Much to the chagrin of the FSB, their dirty laundry was being aired for all to see, as the internal catfight between the FSB’s Information Security Center, which just had its leadership arrested for cybercrimes, and the FSB’s Special Communications Group (previously known to western intelligence as FAPSI, the group in charge of Russian cryptographic standards, security of Russian elections, signals intelligence, and a multitude of other activities) culminated in the Special Communications Group assimilating the Information Security Center.
Russia’s action to take
The FSB saga is evidence that Russia is fully capable of arresting and prosecuting cyber criminals operating within their geographic and virtual internet footprint. The bar is high for instances of cybercrime that will cause the Russian government to take action. But clearly, two officers facilitating the West’s investigation into Russian cybercriminals off the record and allegedly for millions of dollars, met that bar.
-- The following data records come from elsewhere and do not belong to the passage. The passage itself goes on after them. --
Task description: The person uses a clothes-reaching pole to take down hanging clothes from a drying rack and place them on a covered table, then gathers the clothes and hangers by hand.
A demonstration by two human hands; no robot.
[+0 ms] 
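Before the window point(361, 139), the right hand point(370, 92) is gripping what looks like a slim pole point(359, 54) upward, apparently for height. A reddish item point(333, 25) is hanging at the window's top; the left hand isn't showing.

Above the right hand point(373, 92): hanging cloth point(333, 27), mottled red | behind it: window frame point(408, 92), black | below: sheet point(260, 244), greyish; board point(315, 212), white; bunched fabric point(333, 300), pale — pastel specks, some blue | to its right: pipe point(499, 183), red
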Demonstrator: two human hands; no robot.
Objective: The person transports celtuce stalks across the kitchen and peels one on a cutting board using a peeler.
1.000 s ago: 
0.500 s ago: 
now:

The choice of words is always important and therefore one reading between the lines will note the subtlety of Biden’s messaging to Putin: It is in the Russian Federation’s interest to act because, regardless of whether entities operate with or without the tacit acknowledgement of the Russian government, the United States had provided fair warning that lack of action by Russia will result in the United States acting in its own interest.
Time will tell if the relationship between Russian cybercriminals and the Russian Federation cyber entities will evolve in a manner that quiets the former and their criminal activities. If not, the potential for action by U.S. government entities should be expected.